Bireysel borçluluğun en dikkat çekici kalemlerinden biri olan kredi kartı harcamaları, 2025 yılı itibarıyla 2 trilyon 36 milyar TL’yi aştı.
Mart 2024'te 37,2 milyon olan kredi kartı kullanıcısı sayısı, sadece bir yılda 39,1 milyona yükseldi.
Tüketiciler, enflasyonist ortamda temel ihtiyaçlarını dahi kredi kartı ile karşılamak zorunda kalıyor.
BirGün'de yer alan habere göre; bir diğer kısa vadeli borçlanma yöntemi olan Kredili Mevduat Hesapları (KMH) da son dönemde ciddi bir artış gösterdi. 2024 yılında 220 milyar TL olan toplam KMH bakiyesi, bir yıl içinde yüzde 135 artarak 518 milyar TL’ye ulaştı. KMH kullanan kişi sayısı 30,5 milyona çıkarken, kişi başına düşen ortalama borç 16 bin 975 TL oldu.

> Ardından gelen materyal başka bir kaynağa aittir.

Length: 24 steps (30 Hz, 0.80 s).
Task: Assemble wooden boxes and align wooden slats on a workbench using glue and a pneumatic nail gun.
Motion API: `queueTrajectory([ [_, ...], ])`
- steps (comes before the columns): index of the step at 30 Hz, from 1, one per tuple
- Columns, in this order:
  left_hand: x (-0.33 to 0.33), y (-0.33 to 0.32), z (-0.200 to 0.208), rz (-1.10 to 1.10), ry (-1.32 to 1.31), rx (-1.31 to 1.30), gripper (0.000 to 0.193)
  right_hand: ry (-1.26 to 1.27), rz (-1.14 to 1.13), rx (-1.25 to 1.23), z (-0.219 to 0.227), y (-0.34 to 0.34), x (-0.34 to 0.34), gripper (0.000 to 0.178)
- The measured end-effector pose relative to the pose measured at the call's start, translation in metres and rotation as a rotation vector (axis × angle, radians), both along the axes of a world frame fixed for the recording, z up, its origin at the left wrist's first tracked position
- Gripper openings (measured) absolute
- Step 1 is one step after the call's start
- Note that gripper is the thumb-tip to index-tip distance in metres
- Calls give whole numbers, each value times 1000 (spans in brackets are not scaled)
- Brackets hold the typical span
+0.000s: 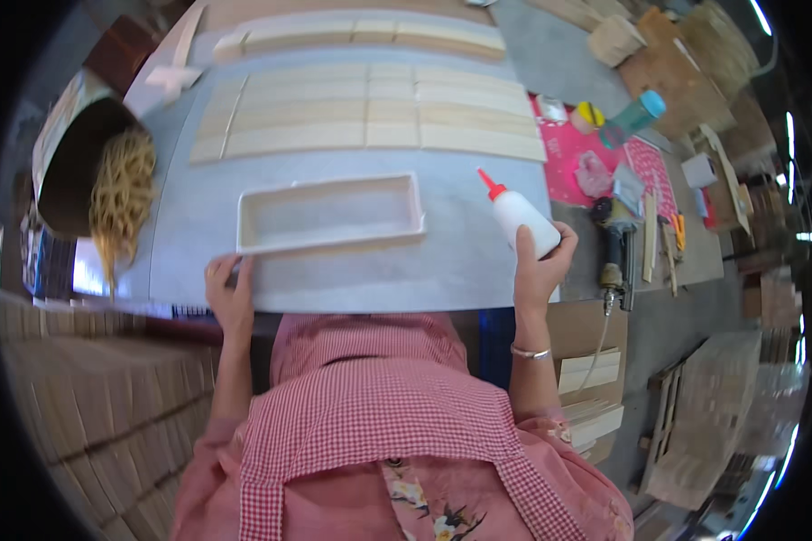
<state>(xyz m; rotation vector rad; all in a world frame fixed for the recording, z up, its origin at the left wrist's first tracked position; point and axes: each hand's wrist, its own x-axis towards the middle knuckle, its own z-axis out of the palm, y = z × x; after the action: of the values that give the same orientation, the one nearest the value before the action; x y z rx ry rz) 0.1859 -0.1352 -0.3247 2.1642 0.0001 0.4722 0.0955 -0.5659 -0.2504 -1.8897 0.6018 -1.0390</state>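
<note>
A shallow rectangular wooden frame (334, 245) with low, pale walls lies on the grey table in front of me. My left hand (230, 293) has its thumb and fingers at the frame's near left corner, gripping it. To the right of the frame, my right hand (543, 261) is wrapped round a white squeeze bottle (525, 219). The bottle's red nozzle tilts up and to the left, apart from the frame. Beyond the frame, several flat pale wooden boards (325, 113) lie side by side in rows.
At the left edge stands a container with tangled tan strips (122, 185). More wooden strips (424, 36) lie at the far side. On the right are a pink sheet (568, 162), a teal bottle (632, 120), a pneumatic nail gun (615, 239) with its hose, and an orange-handled cutter (678, 232).
</note>
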Motion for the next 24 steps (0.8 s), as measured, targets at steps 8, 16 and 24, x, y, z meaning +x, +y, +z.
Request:
queueTrajectory([
  [8, 7, 4, 2, -111, 46, 79, 17, 88, -314, -375, -38, -198, 102, 42],
  [16, -4, -4, 30, -146, 206, -50, 19, 737, -277, -275, -49, -294, 162, 44],
  [24, 22, 49, 2, -202, 285, 54, 21, 957, -292, -378, -31, -334, 124, 33],
])
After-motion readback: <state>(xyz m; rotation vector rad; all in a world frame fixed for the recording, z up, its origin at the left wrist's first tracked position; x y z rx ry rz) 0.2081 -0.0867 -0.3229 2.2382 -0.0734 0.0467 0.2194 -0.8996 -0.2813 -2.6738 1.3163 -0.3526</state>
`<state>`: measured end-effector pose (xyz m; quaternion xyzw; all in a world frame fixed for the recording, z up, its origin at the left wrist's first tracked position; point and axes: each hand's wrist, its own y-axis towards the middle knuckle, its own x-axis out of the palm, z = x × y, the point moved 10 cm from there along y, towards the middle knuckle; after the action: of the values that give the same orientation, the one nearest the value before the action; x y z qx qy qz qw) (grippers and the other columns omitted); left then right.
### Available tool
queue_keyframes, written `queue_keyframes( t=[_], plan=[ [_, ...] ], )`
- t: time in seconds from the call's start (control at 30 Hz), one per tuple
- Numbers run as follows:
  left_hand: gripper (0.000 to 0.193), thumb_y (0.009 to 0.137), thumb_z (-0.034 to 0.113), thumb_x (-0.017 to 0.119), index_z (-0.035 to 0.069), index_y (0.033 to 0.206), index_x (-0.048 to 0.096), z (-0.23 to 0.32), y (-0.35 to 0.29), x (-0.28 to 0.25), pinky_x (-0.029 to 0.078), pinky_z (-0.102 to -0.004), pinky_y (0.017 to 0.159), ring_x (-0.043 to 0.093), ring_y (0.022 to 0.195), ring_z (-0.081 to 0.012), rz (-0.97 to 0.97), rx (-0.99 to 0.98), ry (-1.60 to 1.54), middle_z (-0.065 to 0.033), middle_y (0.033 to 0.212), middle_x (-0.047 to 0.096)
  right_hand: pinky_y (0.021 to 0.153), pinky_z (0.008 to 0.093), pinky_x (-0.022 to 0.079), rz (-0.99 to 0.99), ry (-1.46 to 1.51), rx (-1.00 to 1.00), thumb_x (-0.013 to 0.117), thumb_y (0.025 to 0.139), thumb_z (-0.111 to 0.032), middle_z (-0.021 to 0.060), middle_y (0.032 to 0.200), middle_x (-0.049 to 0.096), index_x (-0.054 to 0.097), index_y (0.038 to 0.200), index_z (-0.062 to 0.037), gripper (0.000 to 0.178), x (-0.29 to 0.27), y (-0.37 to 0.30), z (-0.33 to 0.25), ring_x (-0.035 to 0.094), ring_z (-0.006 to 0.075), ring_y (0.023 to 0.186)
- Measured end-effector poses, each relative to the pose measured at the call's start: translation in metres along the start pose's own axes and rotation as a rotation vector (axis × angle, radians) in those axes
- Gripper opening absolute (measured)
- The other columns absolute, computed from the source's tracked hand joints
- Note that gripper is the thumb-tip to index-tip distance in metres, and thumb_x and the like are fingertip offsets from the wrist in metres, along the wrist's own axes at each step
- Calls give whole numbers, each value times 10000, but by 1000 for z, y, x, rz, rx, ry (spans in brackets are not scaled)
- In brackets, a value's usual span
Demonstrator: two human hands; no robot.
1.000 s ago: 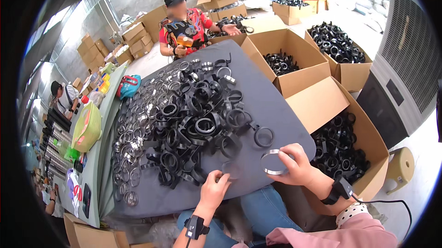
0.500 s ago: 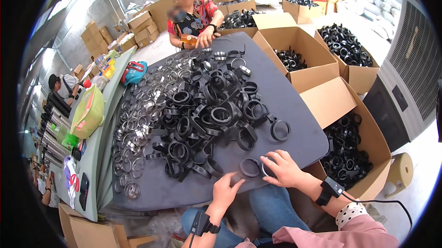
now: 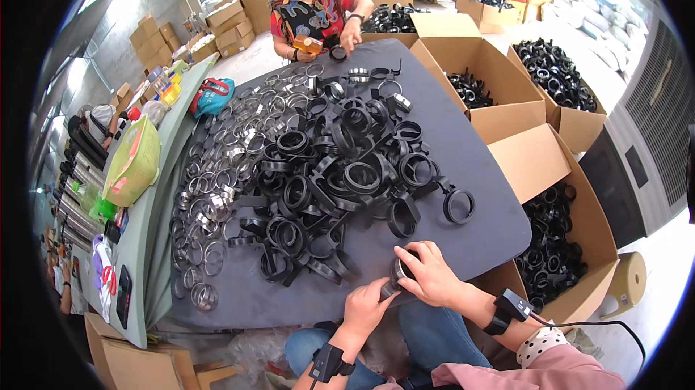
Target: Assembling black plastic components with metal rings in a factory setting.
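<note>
Close to the near edge of the table, my left hand (image 3: pixel 366 307) and my right hand (image 3: pixel 431 274) meet around a black ring (image 3: pixel 397 273). The right fingers curl over its top and side. My left thumb and fingers pinch the lower edge of a ring part there; where one part ends and the other begins is hidden. Just beyond my hands spreads a heap of black ring clamps (image 3: pixel 340 173) with straight tabs. One black ring clamp (image 3: pixel 458 206) lies at the heap's right side. Shiny metal rings (image 3: pixel 217 205) are scattered left of the heap.
Across the table a person (image 3: pixel 318 14) holds an orange tool (image 3: pixel 308 44) and a black ring. Open cardboard boxes (image 3: pixel 539 162) with black clamps stand along the right side. A green side table (image 3: pixel 145 245) bearing a basket (image 3: pixel 134 166) is at left. A stool (image 3: pixel 628 285) stands at right.
My hands have come together, and the two ring parts that were side by side now meet between them. The person across has drawn a black ring nearer the orange tool.
</note>
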<state>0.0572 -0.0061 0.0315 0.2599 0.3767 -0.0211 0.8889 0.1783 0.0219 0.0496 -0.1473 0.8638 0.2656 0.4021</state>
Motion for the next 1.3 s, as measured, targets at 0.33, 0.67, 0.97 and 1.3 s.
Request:
queue_keyframes(
  t=[0.33, 0.67, 0.97, 1.3],
  plan=[
    [339, 738, 245, 786, 38, 969, 649, -10, 2, 3, 510, -359, 572, 648, 646, -289, -54, -64, -43, -122, 754, 665, 941, 494, 350, -61, -57, -38, 689, 764, -279, 215, 1207, 442, 425, 1344, -5, 694, 12, 6, -2, 424, 391, 1104],
    [351, 766, 295, 766, 49, 987, 649, -16, -2, 4, 508, -353, 555, 647, 609, -291, -63, -98, -47, -111, 698, 654, 879, 454, 366, -39, 2, -11, 584, 824, -264, 205, 1132, 467, 483, 1273, 17, 539, 18, 11, -3, 457, 356, 1005],
    [390, 711, 193, 815, 22, 1008, 630, -5, 4, -53, 545, -300, 608, 669, 702, -206, 97, -21, -212, -111, 890, 661, 848, 457, 444, 493, -129, -129, 594, 735, -140, 175, 1049, 573, 560, 1136, 3, 427, -121, 36, 27, 523, 368, 977],
    [164, 768, 26, 715, 36, 907, 629, -68, 21, -138, 474, -272, 515, 584, 559, -169, 589, -117, 11, -97, 849, 627, 915, 523, 435, 209, -704, 687, 452, 951, -356, 244, 1172, 555, 570, 1188, -33, 418, -122, 137, 345, 523, 460, 1058]
  ],
)
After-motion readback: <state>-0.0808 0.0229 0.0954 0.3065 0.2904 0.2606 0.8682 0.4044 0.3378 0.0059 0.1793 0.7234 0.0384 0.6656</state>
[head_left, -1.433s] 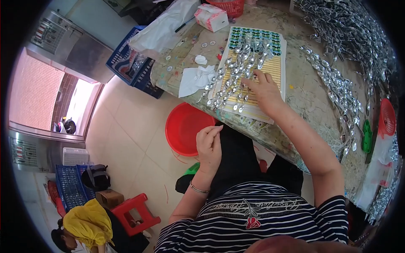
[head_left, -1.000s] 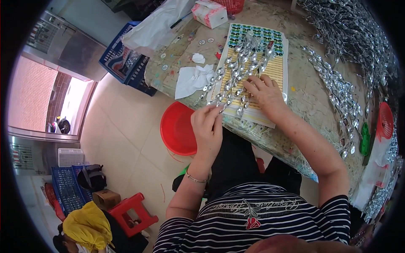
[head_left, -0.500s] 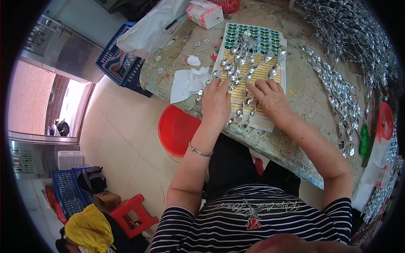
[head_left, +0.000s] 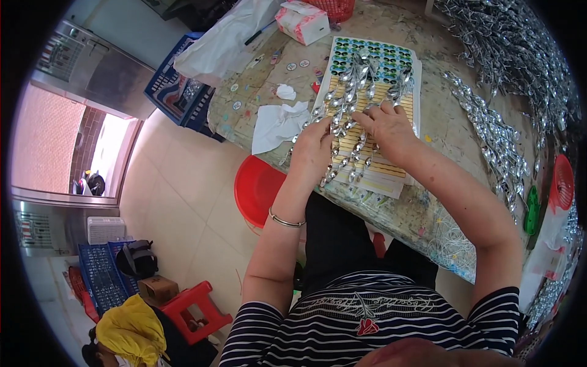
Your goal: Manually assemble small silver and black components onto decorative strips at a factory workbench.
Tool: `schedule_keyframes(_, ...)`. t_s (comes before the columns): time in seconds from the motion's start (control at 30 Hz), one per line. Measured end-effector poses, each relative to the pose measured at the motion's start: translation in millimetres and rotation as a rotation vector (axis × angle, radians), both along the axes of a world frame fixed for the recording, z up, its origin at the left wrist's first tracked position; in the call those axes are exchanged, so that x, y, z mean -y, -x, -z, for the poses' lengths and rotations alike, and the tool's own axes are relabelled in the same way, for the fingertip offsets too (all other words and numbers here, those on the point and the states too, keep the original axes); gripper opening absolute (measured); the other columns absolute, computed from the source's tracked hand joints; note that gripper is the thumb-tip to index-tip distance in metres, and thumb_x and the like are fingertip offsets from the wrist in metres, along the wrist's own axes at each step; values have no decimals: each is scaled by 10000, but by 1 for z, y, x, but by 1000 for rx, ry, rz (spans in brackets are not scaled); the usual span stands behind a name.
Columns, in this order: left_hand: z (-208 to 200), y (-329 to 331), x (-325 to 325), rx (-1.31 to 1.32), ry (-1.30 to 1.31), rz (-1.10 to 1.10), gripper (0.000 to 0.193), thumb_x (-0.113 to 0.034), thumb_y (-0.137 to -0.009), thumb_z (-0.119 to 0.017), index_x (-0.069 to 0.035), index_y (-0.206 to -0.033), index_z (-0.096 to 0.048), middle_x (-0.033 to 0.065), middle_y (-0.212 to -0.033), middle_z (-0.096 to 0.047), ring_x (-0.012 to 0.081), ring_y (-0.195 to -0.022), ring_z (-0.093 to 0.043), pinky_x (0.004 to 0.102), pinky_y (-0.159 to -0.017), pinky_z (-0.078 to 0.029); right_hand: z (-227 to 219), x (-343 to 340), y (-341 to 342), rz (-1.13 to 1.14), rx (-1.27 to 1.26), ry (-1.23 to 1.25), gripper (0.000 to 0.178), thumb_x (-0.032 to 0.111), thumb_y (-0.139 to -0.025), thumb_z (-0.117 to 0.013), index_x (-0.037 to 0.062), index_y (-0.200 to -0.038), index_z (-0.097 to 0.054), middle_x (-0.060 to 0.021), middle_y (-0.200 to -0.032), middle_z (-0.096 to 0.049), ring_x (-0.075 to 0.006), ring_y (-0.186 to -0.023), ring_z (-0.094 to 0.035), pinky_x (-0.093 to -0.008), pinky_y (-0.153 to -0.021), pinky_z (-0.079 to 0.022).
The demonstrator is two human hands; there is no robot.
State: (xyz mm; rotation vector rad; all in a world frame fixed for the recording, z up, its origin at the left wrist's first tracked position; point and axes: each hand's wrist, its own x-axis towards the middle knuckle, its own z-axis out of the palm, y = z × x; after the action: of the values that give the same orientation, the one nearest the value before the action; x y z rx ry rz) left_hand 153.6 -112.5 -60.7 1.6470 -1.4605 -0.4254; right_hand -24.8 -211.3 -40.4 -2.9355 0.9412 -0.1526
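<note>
Several strands of shiny silver, spoon-shaped pieces (head_left: 348, 92) lie fanned over a sticker sheet (head_left: 400, 55). The sheet has rows of green-blue ovals at its far end and gold-yellow strips nearer me. My left hand (head_left: 312, 153) rests at the sheet's left edge, its thumb and fingers closed on one silver strand. Over the middle of the sheet, my right hand (head_left: 394, 134) has its thumb and index finger pinched at a silver strand, with the other fingers curled. The exact piece between its fingertips is hidden. More silver strand ends hang toward me between the hands.
Long silver strands (head_left: 489, 134) and a big silver heap (head_left: 507, 43) cover the table's right side. White tissue (head_left: 278, 125) and a tissue box (head_left: 302, 23) lie left and far. A green-handled tool (head_left: 532, 211) is at right. A red basin (head_left: 257, 189) stands below the left edge.
My right hand has shifted left and slightly away from me, its fingers now pinched at the strands. My left hand stays near the same spot. The whole view has shifted a little.
</note>
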Motion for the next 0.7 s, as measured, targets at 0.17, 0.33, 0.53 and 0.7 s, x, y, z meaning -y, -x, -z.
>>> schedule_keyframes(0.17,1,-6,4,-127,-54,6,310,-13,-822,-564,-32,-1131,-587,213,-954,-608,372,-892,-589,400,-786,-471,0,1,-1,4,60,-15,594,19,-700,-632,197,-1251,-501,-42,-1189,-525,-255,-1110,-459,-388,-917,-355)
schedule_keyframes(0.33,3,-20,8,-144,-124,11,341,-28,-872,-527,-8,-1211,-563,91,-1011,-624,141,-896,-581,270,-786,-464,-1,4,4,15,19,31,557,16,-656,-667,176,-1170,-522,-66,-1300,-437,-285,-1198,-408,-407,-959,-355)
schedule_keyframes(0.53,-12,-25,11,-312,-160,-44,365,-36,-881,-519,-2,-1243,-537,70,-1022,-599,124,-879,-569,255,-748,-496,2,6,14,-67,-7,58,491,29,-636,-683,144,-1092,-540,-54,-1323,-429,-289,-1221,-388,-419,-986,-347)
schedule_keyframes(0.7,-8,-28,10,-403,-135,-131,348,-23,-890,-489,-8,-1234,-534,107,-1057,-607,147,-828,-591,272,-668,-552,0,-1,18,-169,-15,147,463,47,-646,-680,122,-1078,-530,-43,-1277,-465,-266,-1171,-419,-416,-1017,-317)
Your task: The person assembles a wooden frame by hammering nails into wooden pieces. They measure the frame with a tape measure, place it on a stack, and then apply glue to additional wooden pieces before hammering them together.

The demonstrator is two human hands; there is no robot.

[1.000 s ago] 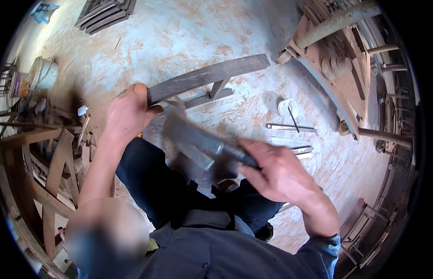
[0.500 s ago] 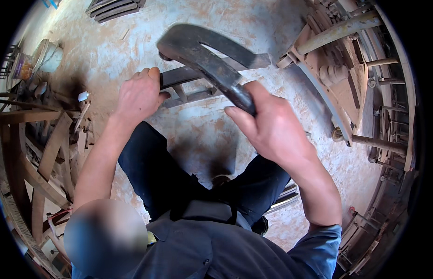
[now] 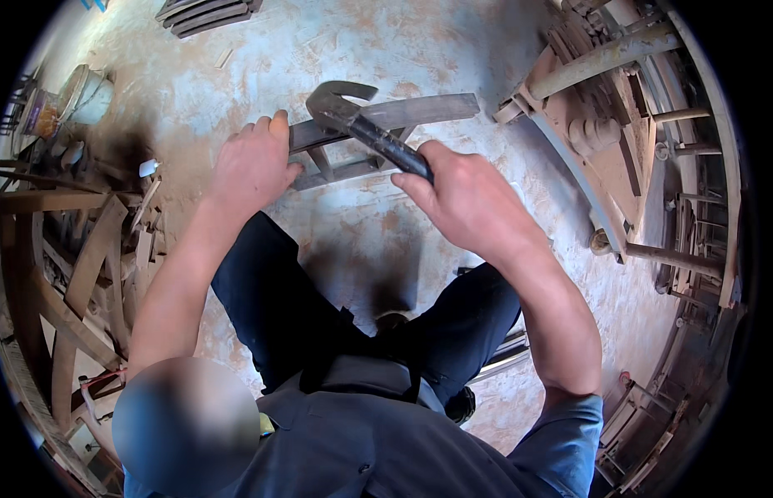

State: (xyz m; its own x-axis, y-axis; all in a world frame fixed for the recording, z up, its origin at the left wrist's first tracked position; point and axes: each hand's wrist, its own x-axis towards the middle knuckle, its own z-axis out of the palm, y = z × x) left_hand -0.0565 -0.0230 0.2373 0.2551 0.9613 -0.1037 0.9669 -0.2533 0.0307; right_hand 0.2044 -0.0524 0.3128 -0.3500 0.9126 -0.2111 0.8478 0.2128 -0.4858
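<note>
While the left hand [image 3: 252, 166] curls its fingers over the left end of a dark wooden frame [image 3: 428, 109], the right hand [image 3: 469, 195] grasps a claw hammer [image 3: 382, 141] by its black handle, fingers closed around the grip and thumb lying along it. The frame is just beyond the person's spread knees, near the centre: a longer upper rail and a shorter lower one, joined by short crosspieces. The hammer slants up and leftward from the fist, its curved metal head crossing over the upper rail, just right of the left hand; whether metal touches wood cannot be told. Dark trousers [image 3: 270, 307] cover the legs below. Around them spreads a mottled, dusty floor [image 3: 353, 236]. At top left lies a stack of dark wooden pieces [image 3: 208, 17], with a pale bucket [image 3: 92, 100] lower down at the far left and crossed timber boards [image 3: 92, 257] below it. At upper right, a thick round pole [image 3: 606, 60] slopes over a wooden structure.
</note>
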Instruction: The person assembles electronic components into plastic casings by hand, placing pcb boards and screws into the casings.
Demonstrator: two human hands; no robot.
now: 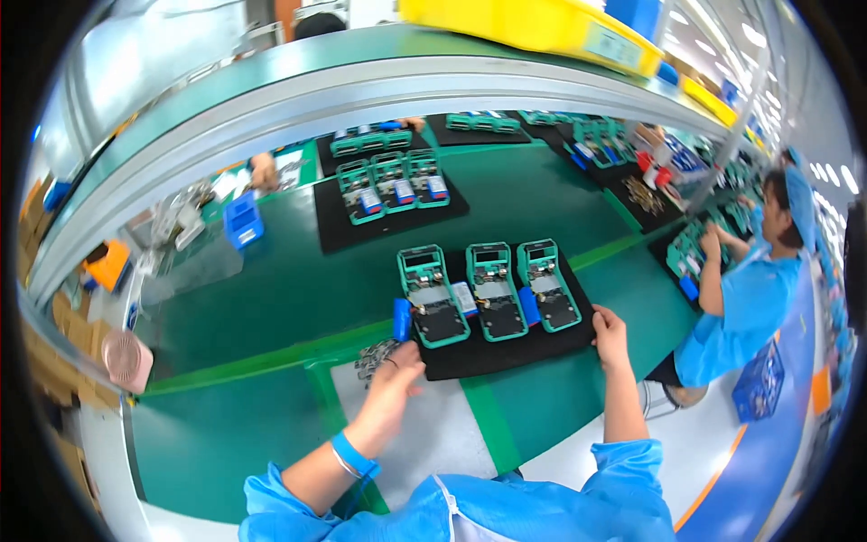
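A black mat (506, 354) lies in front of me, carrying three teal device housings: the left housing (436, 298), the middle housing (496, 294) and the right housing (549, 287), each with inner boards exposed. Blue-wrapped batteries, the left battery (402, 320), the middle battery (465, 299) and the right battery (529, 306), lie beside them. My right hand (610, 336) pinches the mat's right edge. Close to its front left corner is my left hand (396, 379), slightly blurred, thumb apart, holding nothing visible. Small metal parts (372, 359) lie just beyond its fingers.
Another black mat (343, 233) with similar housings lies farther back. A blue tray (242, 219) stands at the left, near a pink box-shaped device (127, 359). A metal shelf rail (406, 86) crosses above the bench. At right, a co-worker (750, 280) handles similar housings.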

Ayrıca bu hesaplara ait borçların yüzde 3,6’sının tasfiye sürecine girdiği bildirildi.Sıkı para politikalarının etkisiyle ihtiyaç kredilerine erişim zorlaştı. 2024'te 13,4 milyon olan ihtiyaç kredisi kullanan kişi sayısı 2025 itibarıyla 11,1 milyona gerilese de, kişi başına düşen borç 66 bin TL’den yaklaşık 98 bin TL’ye yükseldi.
Tasfiye edilmesi gereken borç oranı ise yüzde 5’e dayandı.
Bireysel borçlulukla birlikte halkın ekonomik beklentileri de negatife dönmüş durumda. İstanbul Ekonomi Araştırma’nın hazırladığı Türkiye Raporu'na göre, halkın yüzde 71’i mevcut ekonomik durumu “kötü” veya “çok kötü” olarak değerlendiriyor.
Gelecek beklentileri de karamsar: Katılımcıların sadece yüzde 21’i ekonomide iyileşme bekliyor.Raporda dikkat çeken bir diğer bulgu da gelir-gider dengesiyle ilgili oldu. “Gelirim giderimi karşılamadı” diyenlerin oranı işsizler arasında yüzde 66’yı buldu.
Bu oran yevmiyeli çalışanlarda yüzde 64 olarak ölçüldü.
Emekliler, iş aramayanlar ve kamu çalışanlarının önemli bir kısmı ise “gelirim giderimi ucu ucuna karşıladı” yanıtını verdi.